Ortanca yaş nüfusundaki artış, Türkiye demografisinin yaşlandığına dair en değerli göstergelerden biri olarak bedellendiriliyor.
Dolayısıyla Türkiye’nin ‘daha kapsayıcı’ yaşlılık siyasetleri üretmesi, önümüzdeki yılların acil gereksinimlerinden biri olarak görülüyor.
Türkiye’nin yaşlı nüfus oranında 167 ülke ortasında 68. sırada olduğunu hatırlatan Dik, “Yaşlı nüfus arttıkça hem bakım hem de toplumsal takviye manasında önemli bir gereksinim olacak” diyor.

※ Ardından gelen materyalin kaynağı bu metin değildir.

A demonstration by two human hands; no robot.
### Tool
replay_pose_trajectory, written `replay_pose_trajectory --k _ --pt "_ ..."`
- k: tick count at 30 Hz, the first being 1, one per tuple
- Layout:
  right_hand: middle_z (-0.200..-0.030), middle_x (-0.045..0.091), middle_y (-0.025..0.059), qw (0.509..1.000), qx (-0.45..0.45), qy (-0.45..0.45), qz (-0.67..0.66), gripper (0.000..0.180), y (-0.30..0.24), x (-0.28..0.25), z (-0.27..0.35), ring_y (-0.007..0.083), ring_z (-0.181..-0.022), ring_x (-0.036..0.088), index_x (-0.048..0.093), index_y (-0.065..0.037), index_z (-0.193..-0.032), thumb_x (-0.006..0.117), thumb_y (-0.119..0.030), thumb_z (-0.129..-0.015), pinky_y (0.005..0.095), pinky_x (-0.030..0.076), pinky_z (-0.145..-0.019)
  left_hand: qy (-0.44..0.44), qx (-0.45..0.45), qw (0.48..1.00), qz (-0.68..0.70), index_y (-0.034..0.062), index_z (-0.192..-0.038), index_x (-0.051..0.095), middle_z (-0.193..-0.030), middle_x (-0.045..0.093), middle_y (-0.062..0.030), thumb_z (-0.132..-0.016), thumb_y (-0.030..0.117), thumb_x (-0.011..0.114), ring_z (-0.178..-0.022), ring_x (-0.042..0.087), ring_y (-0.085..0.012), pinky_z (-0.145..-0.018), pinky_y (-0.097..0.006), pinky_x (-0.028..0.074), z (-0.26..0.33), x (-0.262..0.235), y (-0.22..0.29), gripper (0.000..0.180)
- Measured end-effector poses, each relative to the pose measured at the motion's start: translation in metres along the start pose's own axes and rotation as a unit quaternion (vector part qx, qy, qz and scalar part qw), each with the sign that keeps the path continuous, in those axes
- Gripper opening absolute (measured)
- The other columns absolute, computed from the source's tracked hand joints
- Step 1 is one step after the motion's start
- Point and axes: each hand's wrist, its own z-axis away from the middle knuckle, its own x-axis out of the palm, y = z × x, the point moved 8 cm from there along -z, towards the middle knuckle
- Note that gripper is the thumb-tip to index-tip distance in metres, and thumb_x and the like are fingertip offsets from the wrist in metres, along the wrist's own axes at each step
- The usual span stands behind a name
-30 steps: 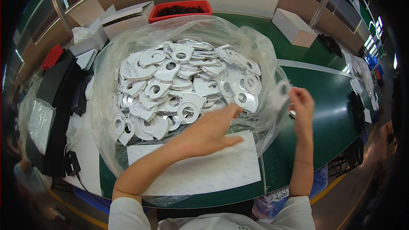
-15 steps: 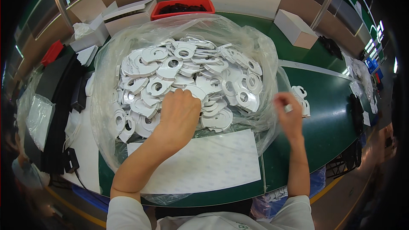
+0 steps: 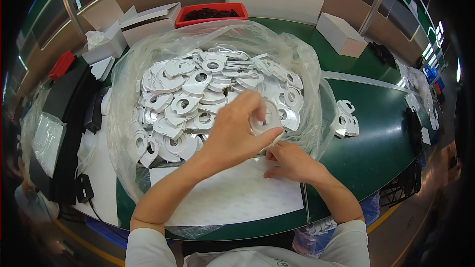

Yapılan araştırmalara nazaran yaşlıların yüzde 80 oranında ‘evde bakım’ tercih ettiğini kaydeden Dik’e nazaran, Türkiye’nin acilen “yaşlılar için toplumsal bakım sigortası” planlaması gerekiyor: “Gelişmiş ülkelerde yaşlıların uzun periyot bakım gereksinimi, bakım sigortası üzerinden sağlanıyor. Konutta bakım gereksiniminiz karşılanıyor; banyo, yemek vb. günlük hayat aktiviteleriniz bakım sigortası kapsamında bedellendiriliyor.”
“Bizim toplumsal güvenlik hakkımız ise konutta bakımı mesai saatleri içerisinde karşılıyor ki o da hâlâ ödeme kapsamında değil. Yaşlıların toplumsal bakımları ise daha çok belediyelerin organize ettiği, sonlu hizmetlerden oluşuyor.”